### [Problem to work on]
Repeat exactly the lines of the listing below, please, starting with the first and ending with the line containing "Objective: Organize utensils"; leave out the rest.

### [Information supplied]
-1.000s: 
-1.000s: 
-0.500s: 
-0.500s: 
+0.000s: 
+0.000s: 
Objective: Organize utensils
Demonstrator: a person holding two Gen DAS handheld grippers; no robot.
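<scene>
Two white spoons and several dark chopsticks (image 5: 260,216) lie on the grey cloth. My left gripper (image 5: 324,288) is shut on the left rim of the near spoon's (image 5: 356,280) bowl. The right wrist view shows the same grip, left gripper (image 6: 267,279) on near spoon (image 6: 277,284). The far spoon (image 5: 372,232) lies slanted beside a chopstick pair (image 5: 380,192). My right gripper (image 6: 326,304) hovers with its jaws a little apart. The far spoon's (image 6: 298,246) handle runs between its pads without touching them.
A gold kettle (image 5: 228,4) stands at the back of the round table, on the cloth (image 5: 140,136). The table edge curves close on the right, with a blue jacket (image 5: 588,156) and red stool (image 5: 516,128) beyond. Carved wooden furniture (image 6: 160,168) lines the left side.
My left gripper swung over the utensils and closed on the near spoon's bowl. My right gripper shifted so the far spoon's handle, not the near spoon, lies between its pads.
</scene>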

### [Answer for the task]
-1.000s: 
-1.000s: 
-0.500s: 
-0.500s: 
+0.000s: 
+0.000s: 
Objective: Organize utensils

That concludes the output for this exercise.